§ TASK BRIEF
Retype the listing exactly; omit pictures.

────

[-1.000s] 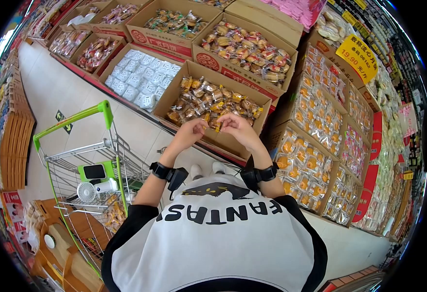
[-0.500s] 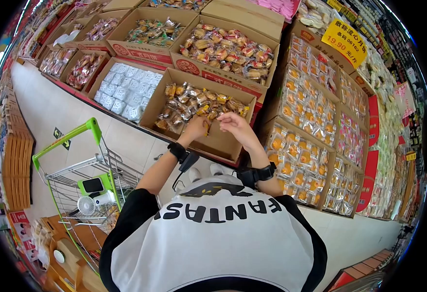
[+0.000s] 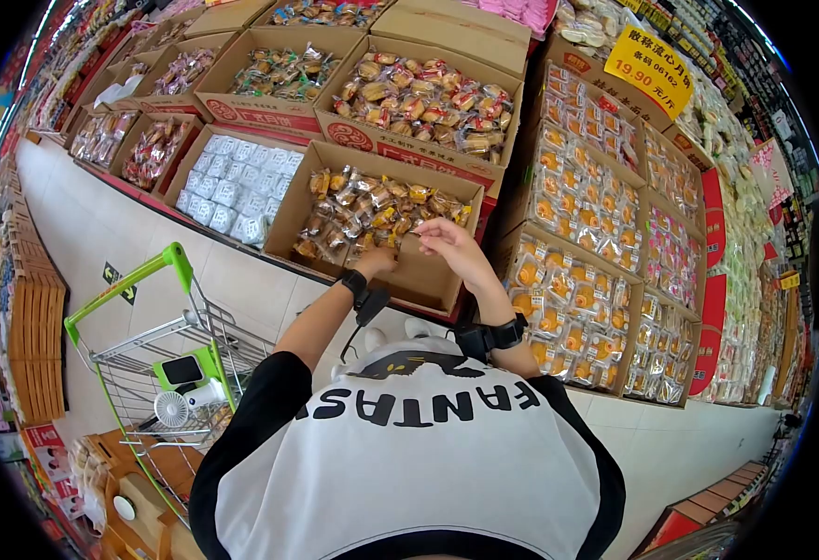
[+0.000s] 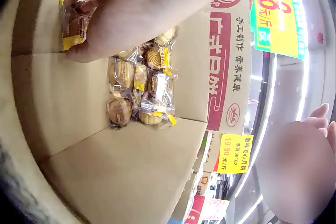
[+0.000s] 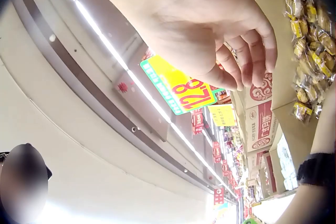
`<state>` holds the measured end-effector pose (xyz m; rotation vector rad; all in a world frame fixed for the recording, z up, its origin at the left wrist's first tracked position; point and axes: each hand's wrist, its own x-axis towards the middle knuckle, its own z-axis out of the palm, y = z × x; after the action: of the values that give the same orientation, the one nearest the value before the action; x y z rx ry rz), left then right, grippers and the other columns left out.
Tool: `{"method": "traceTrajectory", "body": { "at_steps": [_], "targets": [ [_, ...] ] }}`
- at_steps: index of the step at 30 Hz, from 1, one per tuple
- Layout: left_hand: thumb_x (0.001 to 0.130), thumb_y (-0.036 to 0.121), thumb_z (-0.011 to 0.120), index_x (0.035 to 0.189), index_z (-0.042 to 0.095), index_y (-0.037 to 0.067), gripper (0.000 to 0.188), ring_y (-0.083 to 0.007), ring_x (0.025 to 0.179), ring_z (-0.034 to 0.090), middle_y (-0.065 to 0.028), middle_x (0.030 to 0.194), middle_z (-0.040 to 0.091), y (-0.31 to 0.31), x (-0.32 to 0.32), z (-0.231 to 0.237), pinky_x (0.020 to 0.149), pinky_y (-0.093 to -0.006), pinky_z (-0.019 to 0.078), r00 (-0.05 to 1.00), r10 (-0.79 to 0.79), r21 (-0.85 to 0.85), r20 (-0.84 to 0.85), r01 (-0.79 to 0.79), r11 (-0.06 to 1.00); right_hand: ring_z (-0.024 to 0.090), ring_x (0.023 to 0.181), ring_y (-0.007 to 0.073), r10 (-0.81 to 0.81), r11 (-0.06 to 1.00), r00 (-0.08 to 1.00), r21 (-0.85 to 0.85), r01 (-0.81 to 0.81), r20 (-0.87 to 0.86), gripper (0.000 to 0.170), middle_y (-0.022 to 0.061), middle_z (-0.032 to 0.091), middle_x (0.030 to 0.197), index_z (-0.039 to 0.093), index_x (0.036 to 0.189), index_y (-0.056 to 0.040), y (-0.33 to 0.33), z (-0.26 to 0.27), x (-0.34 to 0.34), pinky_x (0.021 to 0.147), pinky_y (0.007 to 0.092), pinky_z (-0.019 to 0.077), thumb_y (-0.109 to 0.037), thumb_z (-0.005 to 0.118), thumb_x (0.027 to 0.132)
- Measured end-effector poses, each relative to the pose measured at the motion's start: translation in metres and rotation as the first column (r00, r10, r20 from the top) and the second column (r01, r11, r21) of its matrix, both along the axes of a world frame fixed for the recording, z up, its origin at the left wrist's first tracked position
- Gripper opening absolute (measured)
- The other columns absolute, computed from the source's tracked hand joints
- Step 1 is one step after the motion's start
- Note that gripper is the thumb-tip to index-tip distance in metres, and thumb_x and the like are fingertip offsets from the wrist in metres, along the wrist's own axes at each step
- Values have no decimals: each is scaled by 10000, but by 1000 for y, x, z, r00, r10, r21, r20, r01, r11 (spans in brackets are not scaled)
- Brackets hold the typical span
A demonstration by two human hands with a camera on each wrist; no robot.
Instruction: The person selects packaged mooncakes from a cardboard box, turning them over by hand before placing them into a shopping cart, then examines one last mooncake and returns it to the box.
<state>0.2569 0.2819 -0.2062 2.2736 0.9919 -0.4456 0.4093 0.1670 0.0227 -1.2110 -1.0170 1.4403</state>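
Note:
A cardboard box (image 3: 288, 217) of clear-wrapped mooncakes with yellow labels (image 3: 358, 207) lies in front of me. My left hand (image 3: 378, 262) reaches down into its front part. In the left wrist view, thumb and fingers of that hand pinch a wrapped mooncake (image 4: 75, 26) over the box's bare cardboard floor. To its right, my right hand (image 3: 454, 250) hovers over the box with loosely bent fingers. The right wrist view shows nothing in this hand (image 5: 210, 35), its palm side facing the camera.
White-wrapped packs (image 3: 239, 187) fill a box at the left, and a fuller pastry box (image 3: 428, 98) stands behind. Stacked trays of orange-yolk cakes (image 3: 568, 289) rise at the right. A green-handled shopping cart (image 3: 125, 289) with a phone and small fan stands at my left. A yellow price sign (image 3: 650, 70) hangs at the back right.
My hands were close together above the box front; the left has since lowered into the box. The right has stayed raised, its fingers loosely bent. The head view has shifted slightly.

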Motion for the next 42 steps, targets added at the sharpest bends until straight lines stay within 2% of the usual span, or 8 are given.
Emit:
{"method": "traceTrajectory", "body": {
  "at_steps": [5, 10, 17, 26, 32, 34, 41, 42],
  "targets": [
    [667, 301, 531, 1110, 488, 205, 456, -361, 1077, 394, -113, 1134, 490, 2, -1, -17, 871, -507, 294, 996, 91, -124, -6, -91, 988, 519, 792, 107, -5, 1000, 1000, 2, 5, -10, 177, 39, 523, 883, 516, 971, -22, 0, -2, -1, 717, 221, 420, -105, 497, 815],
    [629, 320, 584, 1199, 405, 240, 603, -405, 1172, 234, -97, 1185, 460, 3, 1, -15, 891, -533, 252, 990, -61, -101, -128, 48, 994, 516, 803, 103, -3, 1000, 1000, 12, 3, -25, 172, 33, 523, 892, 517, 972, -29, 0, -6, -5, 732, 223, 419, -114, 487, 826],
    [636, 291, 568, 1223, 379, 239, 619, -430, 1161, 235, -115, 1199, 445, 3, 0, -18, 913, -532, 216, 989, -93, -185, -114, 71, 980, 507, 820, 92, 14, 1000, 1000, 1, -14, -13, 167, 22, 520, 898, 519, 970, -31, -2, -3, -4, 743, 219, 413, -116, 480, 832],
    [681, 271, 490, 1107, 498, 160, 440, -414, 1082, 324, -131, 1099, 512, -22, 3, 19, 896, -503, 241, 997, 53, 90, -52, -48, 995, 508, 817, 93, 8, 1000, 1000, 10, -8, -13, 165, 24, 522, 894, 519, 969, -30, -2, -4, -7, 740, 220, 413, -118, 477, 835],
    [696, 262, 476, 1042, 537, 140, 372, -343, 970, 464, -121, 986, 569, -8, 3, 24, 854, -457, 320, 987, 139, -9, 82, -139, 990, 511, 816, 96, 6, 1000, 1000, 1, -6, -1, 165, 29, 523, 894, 518, 969, -25, -1, -6, -3, 735, 220, 414, -111, 477, 834],
    [767, 252, 420, 1090, 502, 122, 358, -226, 776, 578, -99, 911, 595, -7, 5, 44, 650, -334, 442, 983, 140, -51, 118, -135, 990, 511, 816, 96, 5, 1000, 1000, 17, -5, 11, 168, 32, 523, 895, 515, 974, -23, -1, -7, -3, 732, 220, 415, -105, 475, 833],
    [779, 129, 462, 1101, 484, 102, 324, -99, 650, 489, -51, 792, 552, -24, -5, 122, 599, -222, 417, 830, 384, -412, 405, -209, 887, 515, 819, 106, -52, 998, 998, -22, 53, 38, 191, 41, 519, 910, 506, 992, -23, -2, -11, -2, 728, 221, 414, -110, 487, 823],
    [777, 92, 463, 1122, 465, 98, 345, -98, 685, 488, -52, 851, 542, -26, -8, 122, 615, -217, 411, 718, 395, -393, 573, -182, 901, 510, 817, 114, -87, 996, 994, -27, 89, 70, 209, 55, 521, 921, 508, 995, -26, -2, -15, -1, 713, 224, 414, -113, 502, 805]
  ]
}}
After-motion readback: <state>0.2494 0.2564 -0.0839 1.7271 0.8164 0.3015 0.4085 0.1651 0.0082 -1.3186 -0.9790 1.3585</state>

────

§ TASK SOLUTION
[-1.000s] 
[-0.500s] 
[+0.000s] 
[+0.000s] 
[+0.000s] 
`<state>` holds the measured end-effector pose (xyz m; rotation vector rad; all in a world frame fixed for the recording, z up, its origin at the left wrist's first tracked position; point and axes: each hand's wrist, its own x-axis towards the middle knuckle, its own z-axis out of the palm, y = z × x; after the action: of the values that give the same orientation, the one nearest the value before the action; x y z rx ry rz), left then right, grippers and the other columns left out.
Tool: `{"method": "traceTrajectory", "body": { "at_steps": [_], "targets": [ [_, ...] ] }}`
- at_steps: index of the step at 30 Hz, from 1, one per tuple
- Layout: left_hand: thumb_x (0.001 to 0.130), thumb_y (-0.036 to 0.121), thumb_z (-0.011 to 0.120), index_x (0.035 to 0.189), index_z (-0.042 to 0.095), index_y (-0.037 to 0.067), gripper (0.000 to 0.188), ring_y (-0.083 to 0.007), ring_x (0.025 to 0.179), ring_z (-0.034 to 0.090), middle_y (-0.065 to 0.028), middle_x (0.030 to 0.194), middle_z (-0.040 to 0.091), y (-0.31 to 0.31), x (-0.32 to 0.32), z (-0.231 to 0.237), pinky_x (0.020 to 0.149), pinky_y (-0.093 to -0.006), pinky_z (-0.019 to 0.078), r00 (-0.05 to 1.00), r10 (-0.79 to 0.79), r21 (-0.85 to 0.85), r20 (-0.84 to 0.85), r01 (-0.79 to 0.79), r11 (-0.06 to 1.00); right_hand: ring_z (-0.024 to 0.090), ring_x (0.023 to 0.181), ring_y (-0.007 to 0.073), r10 (-0.81 to 0.81), r11 (-0.06 to 1.00), r00 (-0.08 to 1.00), r21 (-0.85 to 0.85), r01 (-0.81 to 0.81), r20 (-0.87 to 0.86), gripper (0.000 to 0.170), middle_y (-0.022 to 0.061), middle_z (-0.032 to 0.091), middle_x (0.030 to 0.197), index_z (-0.039 to 0.093), index_x (0.036 to 0.189), index_y (-0.056 to 0.040), y (-0.33 to 0.33), z (-0.26 to 0.27), x (-0.34 to 0.34), pinky_x (0.021 to 0.147), pinky_y (0.007 to 0.092), pinky_z (-0.019 to 0.077), thumb_y (-0.109 to 0.037), thumb_z (-0.005 to 0.118), thumb_x (0.027 to 0.132)
- Measured end-effector poses, each relative to the pose measured at the motion's start: translation in metres and rotation as the first column (r00, r10, r20 from the top) and the second column (r01, r11, r21) of its matrix, both along the axes of a world frame fixed for the recording, z up, its origin at the left wrist's first tracked position
- Gripper opening absolute (measured)
- The other columns absolute, computed from the source's tracked hand joints
- Step 1 is one step after the motion's start
- Note that gripper is the thumb-tip to index-tip distance in metres, and thumb_x and the like are fingertip offsets from the wrist in metres, along the wrist's own axes at each step
- Values have no decimals: each is scaled by 10000, but by 1000 for y, x, z, r00, r10, r21, r20, r01, r11 (spans in brackets are not scaled)
- Brackets hold the typical span
A demonstration by two human hands with a camera on each wrist; no robot.
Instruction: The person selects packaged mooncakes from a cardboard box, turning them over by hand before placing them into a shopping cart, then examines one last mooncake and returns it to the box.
<state>0.2569 0.2819 -0.2062 2.2736 0.9919 -0.4456 0.4093 0.1670 0.0227 -1.2110 -1.0170 1.4403</state>
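Note:
A cardboard box (image 3: 288, 217) of clear-wrapped mooncakes with yellow labels (image 3: 358, 207) lies in front of me. My left hand (image 3: 378, 262) reaches down into its front part. In the left wrist view, thumb and fingers of that hand pinch a wrapped mooncake (image 4: 75, 26) over the box's bare cardboard floor. To its right, my right hand (image 3: 454, 250) hovers over the box with loosely bent fingers. The right wrist view shows nothing in this hand (image 5: 210, 35), its palm side facing the camera.
White-wrapped packs (image 3: 239, 187) fill a box at the left, and a fuller pastry box (image 3: 428, 98) stands behind. Stacked trays of orange-yolk cakes (image 3: 568, 289) rise at the right. A green-handled shopping cart (image 3: 125, 289) with a phone and small fan stands at my left. A yellow price sign (image 3: 650, 70) hangs at the back right.
My hands were close together above the box front; the left has since lowered into the box. The right has stayed raised, its fingers loosely bent. The head view has shifted slightly.
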
Motion for the next 42 steps, targets added at the sharpest bends until straight lines stay within 2% of the usual span, or 8 are given.
Emit:
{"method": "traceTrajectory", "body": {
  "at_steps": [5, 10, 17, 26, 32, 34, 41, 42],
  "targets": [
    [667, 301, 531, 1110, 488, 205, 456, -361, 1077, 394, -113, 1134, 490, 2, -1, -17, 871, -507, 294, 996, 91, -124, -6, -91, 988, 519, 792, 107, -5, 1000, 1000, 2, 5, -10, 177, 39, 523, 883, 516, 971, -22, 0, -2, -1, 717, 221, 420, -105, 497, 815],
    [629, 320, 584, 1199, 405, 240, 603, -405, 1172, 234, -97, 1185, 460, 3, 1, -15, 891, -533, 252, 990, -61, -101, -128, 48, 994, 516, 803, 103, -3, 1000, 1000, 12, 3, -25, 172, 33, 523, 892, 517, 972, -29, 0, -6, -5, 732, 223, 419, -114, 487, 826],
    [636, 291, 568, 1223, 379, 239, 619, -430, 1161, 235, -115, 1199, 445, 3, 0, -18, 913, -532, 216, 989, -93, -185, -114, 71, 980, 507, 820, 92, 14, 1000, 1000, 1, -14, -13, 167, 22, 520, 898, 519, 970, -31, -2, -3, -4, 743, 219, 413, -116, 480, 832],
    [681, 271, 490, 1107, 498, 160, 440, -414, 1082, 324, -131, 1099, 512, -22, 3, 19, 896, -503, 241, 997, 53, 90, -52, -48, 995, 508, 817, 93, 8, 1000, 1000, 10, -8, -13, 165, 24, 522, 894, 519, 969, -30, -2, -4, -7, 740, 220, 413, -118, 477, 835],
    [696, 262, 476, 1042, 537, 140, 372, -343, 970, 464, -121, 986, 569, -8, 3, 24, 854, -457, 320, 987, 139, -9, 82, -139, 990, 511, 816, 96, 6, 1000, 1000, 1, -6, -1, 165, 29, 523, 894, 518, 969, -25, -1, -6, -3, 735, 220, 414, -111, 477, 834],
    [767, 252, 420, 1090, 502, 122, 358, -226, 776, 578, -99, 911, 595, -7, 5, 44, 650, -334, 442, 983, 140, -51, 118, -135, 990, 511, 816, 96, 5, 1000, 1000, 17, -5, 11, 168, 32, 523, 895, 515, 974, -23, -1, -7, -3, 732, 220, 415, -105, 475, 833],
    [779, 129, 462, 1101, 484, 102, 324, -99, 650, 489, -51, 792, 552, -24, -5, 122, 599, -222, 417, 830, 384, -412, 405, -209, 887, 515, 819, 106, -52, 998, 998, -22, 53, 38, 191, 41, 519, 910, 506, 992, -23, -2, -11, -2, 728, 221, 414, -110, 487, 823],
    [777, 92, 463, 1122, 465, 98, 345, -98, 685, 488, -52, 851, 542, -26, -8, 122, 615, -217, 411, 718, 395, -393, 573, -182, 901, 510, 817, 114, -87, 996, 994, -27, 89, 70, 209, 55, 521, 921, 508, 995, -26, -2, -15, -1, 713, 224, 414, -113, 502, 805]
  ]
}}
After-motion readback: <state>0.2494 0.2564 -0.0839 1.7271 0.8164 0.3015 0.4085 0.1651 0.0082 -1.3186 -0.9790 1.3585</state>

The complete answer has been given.